J'appartiens
à cette génération d'Africains qu'on qualifie «d'intermédiaire»,
celle qui avait moins de 15 ans au moment des indépendances des pays
africains. Nous étions assez grands pour connaître, comprendre et
même admirer ceux que nous avons accepté d'appeler «les pères des
indépendances»: Ben Bella, Bourguiba, Nasser, Haïlé Sélassié,
Senghor, Sékou Touré, Houphouët-Boigny, Nkrumah, Olympio, Lumumba,
Kenyatta, Modibo Kéita, Mandela, ainsi que les non-alignés: Gandhi,
Sihanouk, Tito, et...les autres. Cependant nous n'étions pas assez
«mûrs» pour participer aux luttes contre le colonisateur,
autrefois esclavagiste.
Notre
génération a accédé ensuite au pouvoir, succédant à ces figures
de proue qui furent parfois éliminées par le crime.
Qu'en
a-t-elle fait, de ce pouvoir conquis dans la violence, souvent avec
l'aide des colonisateurs que nos pères croyaient avoir mis dehors,
mais qui utilisent les nouveaux venus pour régler leurs comptes à
ceux qui avaient osé les braver pour libérer leurs pays?
Incapables
de montrer le chemin de la liberté si chèrement conquise,
incapables de guider leurs peuples vers le développement, avides de
richesses, les nouveaux maîtres de l'Afrique sont quasiment tous
devenus, peu ou prou, des dictateurs, des suceurs du sang de leurs
propres frères et sœurs.
Découragée,
désespérée, affamée, la génération suivante, celle qui est
arrivée après la mienne, a purement et simplement déserté le
combat pour la liberté. Réfugiée dans le combat pour la survie,
reprenant à son compte les valeurs d’argent et d’individu,
aujourd’hui dominantes, elle a cru n'avoir plus que le choix entre:
- émigrer quoi qu'il arrive et quel qu'en soit le prix à payer : beaucoup ont disparu pendant cette macabre «transhumance»; la plupart de ceux qui sont parvenus à «l'eldorado» traînent leur misère dans les villes européennes ou américaines, bardés de diplômes universitaires mais obligés d'accepter pour quelques euros, des boulots de sous-hommes: éboueurs, gardiens d'immeubles, membres d'organismes de sécurité privée... surexploités, mal logés, pourchassés par la police...

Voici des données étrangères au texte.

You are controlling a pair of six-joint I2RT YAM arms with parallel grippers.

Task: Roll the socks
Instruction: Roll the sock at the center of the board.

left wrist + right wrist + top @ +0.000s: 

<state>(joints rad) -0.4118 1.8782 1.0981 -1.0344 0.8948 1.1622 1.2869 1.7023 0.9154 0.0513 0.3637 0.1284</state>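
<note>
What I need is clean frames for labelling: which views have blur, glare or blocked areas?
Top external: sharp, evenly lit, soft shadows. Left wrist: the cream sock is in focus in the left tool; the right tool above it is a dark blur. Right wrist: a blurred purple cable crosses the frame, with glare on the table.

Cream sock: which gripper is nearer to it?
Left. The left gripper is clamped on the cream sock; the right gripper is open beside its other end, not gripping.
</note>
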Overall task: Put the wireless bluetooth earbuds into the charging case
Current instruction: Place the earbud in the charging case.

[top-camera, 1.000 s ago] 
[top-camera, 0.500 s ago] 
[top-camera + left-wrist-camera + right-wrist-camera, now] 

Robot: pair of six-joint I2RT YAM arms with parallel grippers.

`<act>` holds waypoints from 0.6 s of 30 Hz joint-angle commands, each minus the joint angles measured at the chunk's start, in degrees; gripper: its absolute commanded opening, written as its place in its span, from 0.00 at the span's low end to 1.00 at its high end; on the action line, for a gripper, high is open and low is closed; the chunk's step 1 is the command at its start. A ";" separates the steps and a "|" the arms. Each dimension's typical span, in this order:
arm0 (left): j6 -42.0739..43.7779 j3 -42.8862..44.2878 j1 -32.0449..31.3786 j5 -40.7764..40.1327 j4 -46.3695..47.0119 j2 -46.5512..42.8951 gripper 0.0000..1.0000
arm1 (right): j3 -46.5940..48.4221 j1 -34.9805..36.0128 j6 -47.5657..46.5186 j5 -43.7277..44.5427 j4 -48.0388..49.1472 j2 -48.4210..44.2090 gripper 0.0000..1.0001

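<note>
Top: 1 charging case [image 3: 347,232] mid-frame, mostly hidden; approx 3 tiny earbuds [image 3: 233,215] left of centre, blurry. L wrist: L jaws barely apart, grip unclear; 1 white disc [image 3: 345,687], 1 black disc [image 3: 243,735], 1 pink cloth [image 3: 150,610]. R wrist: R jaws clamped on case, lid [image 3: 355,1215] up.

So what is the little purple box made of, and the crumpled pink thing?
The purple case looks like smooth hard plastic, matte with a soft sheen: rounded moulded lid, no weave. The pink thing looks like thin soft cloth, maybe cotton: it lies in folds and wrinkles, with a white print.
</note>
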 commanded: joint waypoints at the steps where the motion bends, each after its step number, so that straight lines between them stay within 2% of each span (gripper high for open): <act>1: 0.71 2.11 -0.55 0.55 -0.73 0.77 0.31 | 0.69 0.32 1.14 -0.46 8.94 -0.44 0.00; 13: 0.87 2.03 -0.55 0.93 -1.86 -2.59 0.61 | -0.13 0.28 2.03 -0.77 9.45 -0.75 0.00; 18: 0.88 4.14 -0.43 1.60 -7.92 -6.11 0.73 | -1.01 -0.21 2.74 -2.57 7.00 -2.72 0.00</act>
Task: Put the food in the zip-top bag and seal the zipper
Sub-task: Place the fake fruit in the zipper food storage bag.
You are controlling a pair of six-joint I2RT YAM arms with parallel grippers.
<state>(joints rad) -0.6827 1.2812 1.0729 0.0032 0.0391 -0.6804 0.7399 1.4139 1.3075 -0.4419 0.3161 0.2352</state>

- se transformer, en Afrique, en bandits de grands chemins : coupeurs de routes, racketteurs, preneurs d'otages, pirates des mers, trafiquants en tous genres, chefs de guerre, assassins...
Au
besoin, ils espèrent ennoblir leurs crimes en invoquant la «guerre
sainte», le djihad, en appelant l'islam au secours, alors que ce
faisant, ils trahissent allègrement le prophète, le Coran, la
Sunna...
L'Afrique
est à la croisée des chemins: c'est le moment pour la jeune
génération de se ressaisir, de reprendre le chemin de la
conscience et de se mettre au travail pour délivrer le continent.